**SUPPLIED MATERIAL**:
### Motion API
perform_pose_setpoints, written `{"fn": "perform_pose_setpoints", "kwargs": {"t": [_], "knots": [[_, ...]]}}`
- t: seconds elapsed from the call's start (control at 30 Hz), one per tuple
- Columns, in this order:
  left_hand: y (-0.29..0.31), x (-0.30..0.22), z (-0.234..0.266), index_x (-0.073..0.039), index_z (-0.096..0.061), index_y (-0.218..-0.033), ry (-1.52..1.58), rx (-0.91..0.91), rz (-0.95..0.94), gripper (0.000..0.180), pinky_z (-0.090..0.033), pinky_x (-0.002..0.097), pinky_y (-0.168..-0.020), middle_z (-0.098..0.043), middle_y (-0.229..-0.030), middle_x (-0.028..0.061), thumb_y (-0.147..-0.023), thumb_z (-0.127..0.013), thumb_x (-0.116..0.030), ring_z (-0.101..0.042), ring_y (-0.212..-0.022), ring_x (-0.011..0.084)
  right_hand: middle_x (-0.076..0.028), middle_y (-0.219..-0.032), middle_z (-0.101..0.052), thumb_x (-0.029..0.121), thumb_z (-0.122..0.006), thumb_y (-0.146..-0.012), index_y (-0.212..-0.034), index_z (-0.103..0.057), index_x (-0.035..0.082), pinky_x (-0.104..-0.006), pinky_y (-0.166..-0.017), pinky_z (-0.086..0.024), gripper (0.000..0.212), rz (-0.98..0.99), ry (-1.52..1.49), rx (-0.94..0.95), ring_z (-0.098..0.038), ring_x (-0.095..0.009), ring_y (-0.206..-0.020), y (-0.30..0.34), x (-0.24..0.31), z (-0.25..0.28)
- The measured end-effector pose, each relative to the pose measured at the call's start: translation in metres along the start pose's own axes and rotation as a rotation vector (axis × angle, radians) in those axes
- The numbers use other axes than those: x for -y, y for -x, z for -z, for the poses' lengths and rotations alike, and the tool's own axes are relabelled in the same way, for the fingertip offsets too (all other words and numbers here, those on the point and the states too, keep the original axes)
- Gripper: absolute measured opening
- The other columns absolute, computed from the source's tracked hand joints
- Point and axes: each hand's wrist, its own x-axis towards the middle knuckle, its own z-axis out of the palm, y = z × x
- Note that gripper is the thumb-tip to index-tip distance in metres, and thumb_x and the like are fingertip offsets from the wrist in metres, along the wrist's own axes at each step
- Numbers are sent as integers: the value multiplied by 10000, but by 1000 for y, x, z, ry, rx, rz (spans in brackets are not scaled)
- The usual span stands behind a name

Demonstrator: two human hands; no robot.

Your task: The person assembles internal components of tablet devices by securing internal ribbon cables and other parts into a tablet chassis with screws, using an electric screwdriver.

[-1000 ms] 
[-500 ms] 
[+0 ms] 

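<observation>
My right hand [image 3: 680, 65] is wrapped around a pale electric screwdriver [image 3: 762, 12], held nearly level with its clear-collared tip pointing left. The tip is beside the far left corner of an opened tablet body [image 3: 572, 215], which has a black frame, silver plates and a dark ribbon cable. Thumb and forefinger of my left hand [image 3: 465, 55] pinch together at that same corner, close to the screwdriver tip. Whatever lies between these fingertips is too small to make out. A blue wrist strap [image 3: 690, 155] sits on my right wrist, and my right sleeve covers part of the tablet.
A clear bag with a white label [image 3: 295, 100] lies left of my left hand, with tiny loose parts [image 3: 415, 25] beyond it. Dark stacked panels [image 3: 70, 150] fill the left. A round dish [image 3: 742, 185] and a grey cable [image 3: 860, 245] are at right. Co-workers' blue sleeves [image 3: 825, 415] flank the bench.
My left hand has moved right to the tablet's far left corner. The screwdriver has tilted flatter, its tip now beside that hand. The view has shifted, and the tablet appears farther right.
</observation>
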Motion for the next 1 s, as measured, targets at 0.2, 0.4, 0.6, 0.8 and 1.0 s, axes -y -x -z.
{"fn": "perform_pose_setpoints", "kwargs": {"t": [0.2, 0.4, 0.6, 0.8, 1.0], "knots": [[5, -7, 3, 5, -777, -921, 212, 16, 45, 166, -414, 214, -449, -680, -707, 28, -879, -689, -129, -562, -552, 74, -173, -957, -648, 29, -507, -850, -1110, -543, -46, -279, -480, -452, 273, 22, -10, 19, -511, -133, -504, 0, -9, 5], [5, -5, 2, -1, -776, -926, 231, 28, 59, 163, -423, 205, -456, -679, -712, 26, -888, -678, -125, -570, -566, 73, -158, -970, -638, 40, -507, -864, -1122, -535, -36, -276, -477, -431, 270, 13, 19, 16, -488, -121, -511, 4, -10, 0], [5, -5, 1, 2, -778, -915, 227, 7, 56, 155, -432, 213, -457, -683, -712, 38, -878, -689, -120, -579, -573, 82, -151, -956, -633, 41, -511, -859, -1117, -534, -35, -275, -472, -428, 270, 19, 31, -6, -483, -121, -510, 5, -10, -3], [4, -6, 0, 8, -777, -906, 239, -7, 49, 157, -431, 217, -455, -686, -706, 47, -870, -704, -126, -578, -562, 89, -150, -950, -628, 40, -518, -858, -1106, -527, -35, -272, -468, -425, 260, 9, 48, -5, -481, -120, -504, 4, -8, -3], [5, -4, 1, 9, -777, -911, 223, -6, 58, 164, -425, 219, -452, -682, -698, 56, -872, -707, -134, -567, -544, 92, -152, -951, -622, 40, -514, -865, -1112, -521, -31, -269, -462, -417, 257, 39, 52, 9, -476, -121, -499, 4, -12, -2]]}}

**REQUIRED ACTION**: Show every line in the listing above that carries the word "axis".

**RESPONSE FOR THIS EXERCISE**:
- The measured end-effector pose, each relative to the pose measured at the call's start: translation in metres along the start pose's own axes and rotation as a rotation vector (axis × angle, radians) in those axes
- Point and axes: each hand's wrist, its own x-axis towards the middle knuckle, its own z-axis out of the palm, y = z × x

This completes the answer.